The armoury is one of twelve constructed between the First and Second World Wars. Its planning and design is associated with the standard plans and designs of the pre-World War One armoury building campaign. The modern structural design, with a concrete floor supporting a steel frame, specifically dates the building to the inter-war years.
Character Defining Elements
The heritage character of the Cornwall Armoury resides in its overall form, proportions, construction materials, Tudor Revival architectural details, interior planning and volumes, and site relationships.
The massing of the Cornwall Armoury is dominated by the two-storey, gable roof of the drill hall which is surrounded by flat-roofed, ancillary blocks. The external massing and footprint reflects internal functions; the clarity of this expression should be respected. The two-storey front block has a varied parapet profile and prominent chimneys. The central, twin-towered, crenellated frontispiece with simpler, similarly detailed, side
entrances reinforces the symmetrical composition. The profiles and forms should be maintained.
The commanding presence of the building derives in part, from facades executed in buff brick, with white limestone detailing and decorative carving providing subtle colour and textural contrast. The expressive, Tudor Revival detailing is richly layered on the main facade, while the secondary facades have simpler, flatter moulding details reflecting facade hierarchies and modern detail preferences. These details should be respected. Copper is used for flashings and copings of the masonry and contributes to the visual richness of the walls. The masonry and copper requires an ongoing maintenance program.
The roof of the Cornwall Armoury is a prominent feature of the massing. The current asphalt roofing appears to be a recent installation. The buff colour provides minimal contrast to the masonry and may not follow original design intentions.
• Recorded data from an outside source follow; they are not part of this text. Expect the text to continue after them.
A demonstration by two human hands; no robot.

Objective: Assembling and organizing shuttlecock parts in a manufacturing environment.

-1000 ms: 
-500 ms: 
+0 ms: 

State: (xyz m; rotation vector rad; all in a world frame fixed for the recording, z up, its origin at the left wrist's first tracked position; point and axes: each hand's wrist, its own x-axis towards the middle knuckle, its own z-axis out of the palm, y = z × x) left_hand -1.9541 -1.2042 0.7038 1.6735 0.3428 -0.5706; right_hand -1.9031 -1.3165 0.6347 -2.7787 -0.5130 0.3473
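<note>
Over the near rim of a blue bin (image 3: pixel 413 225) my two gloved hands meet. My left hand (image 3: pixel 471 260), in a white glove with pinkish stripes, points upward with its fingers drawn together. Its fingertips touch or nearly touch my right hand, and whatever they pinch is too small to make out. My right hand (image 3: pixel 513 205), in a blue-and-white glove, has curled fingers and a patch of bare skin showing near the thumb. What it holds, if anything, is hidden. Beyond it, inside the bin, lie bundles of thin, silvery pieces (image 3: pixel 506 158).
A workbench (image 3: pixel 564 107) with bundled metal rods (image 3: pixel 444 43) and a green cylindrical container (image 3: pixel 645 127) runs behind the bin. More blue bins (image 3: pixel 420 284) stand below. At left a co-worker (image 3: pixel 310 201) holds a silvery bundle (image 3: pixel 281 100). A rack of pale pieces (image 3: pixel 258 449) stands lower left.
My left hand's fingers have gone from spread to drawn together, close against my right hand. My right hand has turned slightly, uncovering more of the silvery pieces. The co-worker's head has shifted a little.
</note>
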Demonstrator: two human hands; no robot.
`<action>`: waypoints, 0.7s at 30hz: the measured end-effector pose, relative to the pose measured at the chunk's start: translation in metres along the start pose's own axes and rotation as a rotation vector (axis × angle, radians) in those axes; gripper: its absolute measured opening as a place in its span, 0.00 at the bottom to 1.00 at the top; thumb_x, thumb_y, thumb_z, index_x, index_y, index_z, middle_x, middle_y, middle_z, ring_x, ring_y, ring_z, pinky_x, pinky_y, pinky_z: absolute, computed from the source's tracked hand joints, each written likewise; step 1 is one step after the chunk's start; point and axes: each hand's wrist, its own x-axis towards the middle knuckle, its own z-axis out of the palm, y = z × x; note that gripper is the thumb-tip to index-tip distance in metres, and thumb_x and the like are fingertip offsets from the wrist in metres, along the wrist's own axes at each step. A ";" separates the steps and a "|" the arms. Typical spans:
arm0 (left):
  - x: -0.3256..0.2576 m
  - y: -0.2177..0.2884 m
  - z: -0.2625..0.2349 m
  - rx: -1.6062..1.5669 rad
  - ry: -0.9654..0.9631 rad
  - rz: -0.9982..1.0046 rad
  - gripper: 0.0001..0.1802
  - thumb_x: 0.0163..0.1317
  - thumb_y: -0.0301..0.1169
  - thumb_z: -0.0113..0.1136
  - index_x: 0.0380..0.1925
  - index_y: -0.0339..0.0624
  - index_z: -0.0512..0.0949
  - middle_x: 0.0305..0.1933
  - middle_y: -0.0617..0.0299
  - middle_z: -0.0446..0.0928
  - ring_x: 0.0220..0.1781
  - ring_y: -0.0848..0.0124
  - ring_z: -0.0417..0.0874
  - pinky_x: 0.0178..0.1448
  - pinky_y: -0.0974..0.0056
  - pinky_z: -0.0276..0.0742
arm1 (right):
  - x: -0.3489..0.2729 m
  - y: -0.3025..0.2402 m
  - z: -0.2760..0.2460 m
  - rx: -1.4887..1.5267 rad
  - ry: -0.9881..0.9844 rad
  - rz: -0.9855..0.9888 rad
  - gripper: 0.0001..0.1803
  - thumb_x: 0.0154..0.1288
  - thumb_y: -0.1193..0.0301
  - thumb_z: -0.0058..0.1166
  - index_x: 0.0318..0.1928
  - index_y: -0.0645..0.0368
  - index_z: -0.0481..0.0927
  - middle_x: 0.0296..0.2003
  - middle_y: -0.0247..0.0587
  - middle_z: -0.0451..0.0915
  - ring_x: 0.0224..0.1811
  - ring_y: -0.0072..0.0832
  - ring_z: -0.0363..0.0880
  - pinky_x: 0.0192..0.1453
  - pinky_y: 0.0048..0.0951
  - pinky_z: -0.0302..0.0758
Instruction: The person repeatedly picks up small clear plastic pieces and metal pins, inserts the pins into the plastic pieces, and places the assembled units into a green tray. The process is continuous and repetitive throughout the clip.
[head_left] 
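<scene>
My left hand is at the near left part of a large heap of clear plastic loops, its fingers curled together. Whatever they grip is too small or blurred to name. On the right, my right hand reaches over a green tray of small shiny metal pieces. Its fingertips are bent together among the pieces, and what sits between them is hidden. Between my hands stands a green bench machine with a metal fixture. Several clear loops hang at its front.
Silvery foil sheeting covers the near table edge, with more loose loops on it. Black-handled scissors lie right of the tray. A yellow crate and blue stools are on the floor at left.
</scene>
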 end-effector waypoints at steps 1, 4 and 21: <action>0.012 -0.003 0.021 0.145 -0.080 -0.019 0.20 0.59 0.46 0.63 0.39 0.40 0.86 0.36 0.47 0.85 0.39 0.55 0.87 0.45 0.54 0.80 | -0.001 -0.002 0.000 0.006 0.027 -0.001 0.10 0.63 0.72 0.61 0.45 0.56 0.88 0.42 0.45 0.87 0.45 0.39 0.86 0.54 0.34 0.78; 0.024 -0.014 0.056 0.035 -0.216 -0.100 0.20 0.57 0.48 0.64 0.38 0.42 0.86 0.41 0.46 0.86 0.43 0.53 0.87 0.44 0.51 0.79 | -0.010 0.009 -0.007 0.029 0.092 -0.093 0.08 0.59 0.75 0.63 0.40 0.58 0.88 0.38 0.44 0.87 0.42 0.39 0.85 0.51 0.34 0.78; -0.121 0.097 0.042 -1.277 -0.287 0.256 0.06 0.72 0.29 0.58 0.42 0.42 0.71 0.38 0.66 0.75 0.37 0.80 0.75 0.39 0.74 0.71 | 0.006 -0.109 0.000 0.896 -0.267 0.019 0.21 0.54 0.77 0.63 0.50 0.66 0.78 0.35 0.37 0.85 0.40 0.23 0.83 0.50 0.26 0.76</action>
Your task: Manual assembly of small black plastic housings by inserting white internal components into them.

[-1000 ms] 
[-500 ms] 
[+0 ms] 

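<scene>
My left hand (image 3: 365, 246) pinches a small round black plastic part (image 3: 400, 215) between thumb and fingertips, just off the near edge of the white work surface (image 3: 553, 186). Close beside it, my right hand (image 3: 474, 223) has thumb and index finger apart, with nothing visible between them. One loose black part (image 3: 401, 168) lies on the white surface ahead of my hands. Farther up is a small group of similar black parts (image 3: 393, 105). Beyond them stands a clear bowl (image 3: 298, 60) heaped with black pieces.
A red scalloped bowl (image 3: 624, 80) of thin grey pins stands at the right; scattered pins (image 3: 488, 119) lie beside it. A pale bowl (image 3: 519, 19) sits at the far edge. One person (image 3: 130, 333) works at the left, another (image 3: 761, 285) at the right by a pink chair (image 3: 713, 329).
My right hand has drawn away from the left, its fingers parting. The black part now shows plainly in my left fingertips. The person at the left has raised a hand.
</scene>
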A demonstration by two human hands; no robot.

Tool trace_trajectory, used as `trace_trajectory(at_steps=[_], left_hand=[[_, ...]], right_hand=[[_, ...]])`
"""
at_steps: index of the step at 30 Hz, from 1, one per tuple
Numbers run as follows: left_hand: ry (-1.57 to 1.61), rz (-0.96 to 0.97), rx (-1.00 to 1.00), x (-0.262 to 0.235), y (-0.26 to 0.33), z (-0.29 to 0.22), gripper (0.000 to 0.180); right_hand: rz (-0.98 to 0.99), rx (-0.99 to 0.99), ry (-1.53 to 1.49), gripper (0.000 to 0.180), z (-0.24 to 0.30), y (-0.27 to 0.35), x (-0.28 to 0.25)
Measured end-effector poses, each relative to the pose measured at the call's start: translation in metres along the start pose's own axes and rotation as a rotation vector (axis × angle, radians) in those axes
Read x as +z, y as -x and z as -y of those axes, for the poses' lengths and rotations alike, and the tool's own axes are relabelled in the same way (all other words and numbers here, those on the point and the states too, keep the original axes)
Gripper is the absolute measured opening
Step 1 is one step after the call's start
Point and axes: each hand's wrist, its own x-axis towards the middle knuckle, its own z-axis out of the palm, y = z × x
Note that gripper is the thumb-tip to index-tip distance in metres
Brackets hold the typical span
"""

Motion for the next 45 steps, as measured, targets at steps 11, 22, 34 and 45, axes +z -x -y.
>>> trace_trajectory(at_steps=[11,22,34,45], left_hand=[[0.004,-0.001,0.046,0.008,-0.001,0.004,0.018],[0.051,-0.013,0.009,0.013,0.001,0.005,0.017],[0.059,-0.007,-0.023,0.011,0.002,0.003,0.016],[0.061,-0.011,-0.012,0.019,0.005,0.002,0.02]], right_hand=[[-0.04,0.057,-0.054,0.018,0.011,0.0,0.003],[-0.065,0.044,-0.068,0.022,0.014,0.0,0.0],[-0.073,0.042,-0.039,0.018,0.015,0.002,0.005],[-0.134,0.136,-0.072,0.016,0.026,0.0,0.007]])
The next replacement roof material should follow historical precedent for colours and materials.
The wood six-over-six sash windows found in the blocks and the large, multi-paned, steel windows of the drill hall end walls appear to be original. The wood sash with their relatively heavy members contribute a prominent, fine-scaled pattern to the walls; the steel windows reflect Tudor Revival stylistic preferences during the 1930s. The rear glazing of the drill hall has been blocked off with wood panels, thereby greatly reducing interior daylighting while introducing an inappropriate material to the building exterior. The glazed openings should be reinstated and the existing wood and steel window units maintained. The Tudor Revival design is expressed in the original wood entrance doors with their panelling, heavy iron hardware and multi-paned glazing. These should be maintained.
The interior has a standard plan, the drill hall is flanked by ancillary spaces for offices, mess halls and classrooms. The large volume of the drill hall with its exposed steel trusses and extensive glazing is an important space. The spatial openess and bright, well lighted character of hall should be maintained. The interiors with exposed brick walls, steel trusses, and concrete floors exhibit a functional design which should be maintained.
The simple planting scheme reinforces the design, function and dignity of building. Important planting elements are: the grassed ground plain, the symmetrically located, large specimen conifers, the clipped hedges used at the foundation, the single deciduous specimen tree between the armoury building and the drill field, and the clump of cedars that screen the parking lot from the front. The symmetrical twin flagpoles at the entrance reflect the symmetry of the building and should be maintained.